Calluses and Corns:
Calluses and Corns are similar in that they are made out of hard callused skin. They can be mild and asymptomatic, or they can hurt just as much as a pebble in your shoe does. Many of our mobile podiatry footcare patients benefit from getting their calluses treated. In time, some even resolve or grow back reduced.
For some people, a hard central core can form that is very painful. The lesions can form under the soles of the feet, on the heels, between the toes, and on top of the toes where shoes rub.
Callus care is included in our initial and routine visits. We've seen clients that need them shaved and filed down monthly, weekly, or several months apart. Calluses can cause pressure on the skin beneath them and heel calluses can crack, leaving the feet susceptible to wounds and infections. Because of this, it is important to treat them.

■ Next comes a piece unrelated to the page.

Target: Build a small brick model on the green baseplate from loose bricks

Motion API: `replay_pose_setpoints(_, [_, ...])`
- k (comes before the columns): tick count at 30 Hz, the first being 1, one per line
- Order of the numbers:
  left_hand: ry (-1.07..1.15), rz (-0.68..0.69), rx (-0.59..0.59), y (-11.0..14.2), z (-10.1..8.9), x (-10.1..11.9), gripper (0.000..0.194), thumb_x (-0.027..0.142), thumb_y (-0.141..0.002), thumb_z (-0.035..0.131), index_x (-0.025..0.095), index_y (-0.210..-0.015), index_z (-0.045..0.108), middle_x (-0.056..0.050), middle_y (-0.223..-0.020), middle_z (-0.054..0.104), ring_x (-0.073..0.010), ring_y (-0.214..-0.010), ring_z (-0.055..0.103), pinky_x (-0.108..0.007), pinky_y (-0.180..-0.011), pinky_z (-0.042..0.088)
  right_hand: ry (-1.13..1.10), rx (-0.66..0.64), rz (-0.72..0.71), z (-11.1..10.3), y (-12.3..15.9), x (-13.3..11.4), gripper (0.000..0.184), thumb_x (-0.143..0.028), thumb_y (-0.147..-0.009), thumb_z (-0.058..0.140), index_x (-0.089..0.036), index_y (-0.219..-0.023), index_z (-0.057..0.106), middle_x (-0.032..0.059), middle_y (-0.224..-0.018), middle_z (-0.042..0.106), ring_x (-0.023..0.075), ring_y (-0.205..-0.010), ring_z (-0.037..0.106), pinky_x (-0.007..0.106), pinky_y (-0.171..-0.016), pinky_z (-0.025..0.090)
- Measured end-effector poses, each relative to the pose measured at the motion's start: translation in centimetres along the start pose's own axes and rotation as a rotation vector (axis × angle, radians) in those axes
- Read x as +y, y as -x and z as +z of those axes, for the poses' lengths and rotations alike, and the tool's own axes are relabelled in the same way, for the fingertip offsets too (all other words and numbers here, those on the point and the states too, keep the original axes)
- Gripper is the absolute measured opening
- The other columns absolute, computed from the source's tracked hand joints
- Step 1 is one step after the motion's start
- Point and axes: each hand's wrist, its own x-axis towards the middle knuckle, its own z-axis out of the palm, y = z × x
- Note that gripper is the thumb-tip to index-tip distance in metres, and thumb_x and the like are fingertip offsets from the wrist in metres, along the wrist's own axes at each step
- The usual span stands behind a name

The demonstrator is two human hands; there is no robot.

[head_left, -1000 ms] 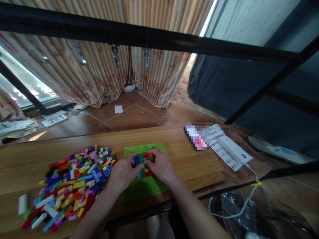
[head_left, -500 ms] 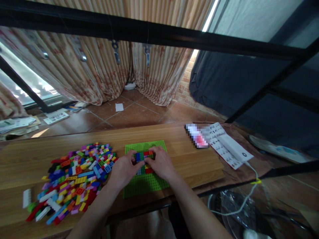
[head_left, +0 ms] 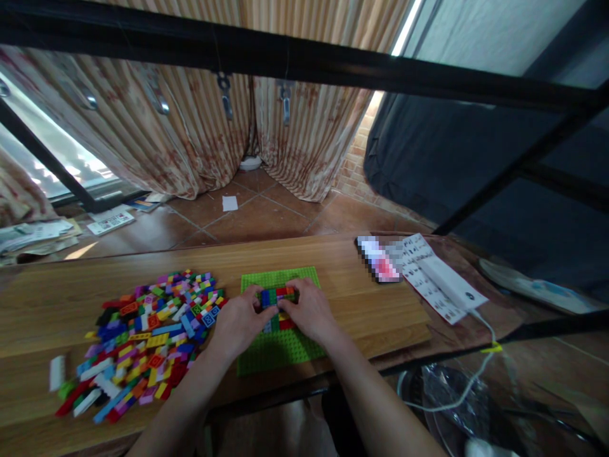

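A green studded baseplate point(head_left: 280, 355) lies on the wooden table, with a cluster of toy building bricks point(head_left: 273, 297) in blue, green, red and yellow at its middle. My left hand point(head_left: 240, 320) is closed on the left, blue side of the cluster, thumb in front and fingers behind. From the right, my right hand point(head_left: 311, 311) grips the red side in the same way. Both thumbs nearly meet at the front of the bricks. My fingers hide part of the cluster, so which single bricks they pinch is unclear.
Left of the baseplate spreads a big pile of loose mixed bricks point(head_left: 157, 339). A phone point(head_left: 379, 259) lies at the back right, beside a white printed sheet point(head_left: 440, 279) with a white cable point(head_left: 485, 327). A dark metal bar point(head_left: 304, 47) crosses above the table.
Both hands stay on the brick cluster with almost the same grip. The whole view has shifted slightly, so things appear a little further right.
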Motion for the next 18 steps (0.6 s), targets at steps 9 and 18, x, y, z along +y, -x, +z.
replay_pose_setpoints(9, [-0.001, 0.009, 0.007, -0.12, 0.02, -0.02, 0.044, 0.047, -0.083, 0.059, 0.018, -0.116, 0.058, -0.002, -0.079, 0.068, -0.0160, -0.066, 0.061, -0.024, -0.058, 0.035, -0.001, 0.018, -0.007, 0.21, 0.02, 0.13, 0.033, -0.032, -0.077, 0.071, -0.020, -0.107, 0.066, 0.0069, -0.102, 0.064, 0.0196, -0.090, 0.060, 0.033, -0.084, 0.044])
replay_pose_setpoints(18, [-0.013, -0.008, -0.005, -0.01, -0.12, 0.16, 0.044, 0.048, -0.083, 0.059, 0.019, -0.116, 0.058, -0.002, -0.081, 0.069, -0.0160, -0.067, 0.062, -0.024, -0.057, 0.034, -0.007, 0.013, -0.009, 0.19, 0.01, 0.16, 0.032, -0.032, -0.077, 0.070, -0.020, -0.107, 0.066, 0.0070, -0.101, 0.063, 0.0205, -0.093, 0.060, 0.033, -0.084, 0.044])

Are Calluses the same as Warts?
No. Warts are caused by a viral infection and can spread. Regular calluses are not contagious. Also, a simple way to identify warts vs calluses is to look for skin lines. If you zoom into the picture here, you can see skin lines within the lesions. That means the lesions are calluses, not warts. Warts do not have skin lines and also often have little dark spots in them.
Foot Wounds / Ulcerations:
A Foot Ulceration is an open sore on the foot or heel and they can vary from a superficial clean lesion to a deep infected lesion that can have an abscess. Treatments for these vary, many of them taken care of weekly until they heal.
These are often created by pressure (example: a bedsore). Removing the source of pressure is an important part of getting them to heal. Many factors can influence wound healing: circulation, nutrition, blood sugar levels, neurological status, wound flora - all of these are contributing factors. (The larger wound in the picture to the right here was most likely formed from on a person with deficient circulation and walking on an the pressure of an untreated callus.)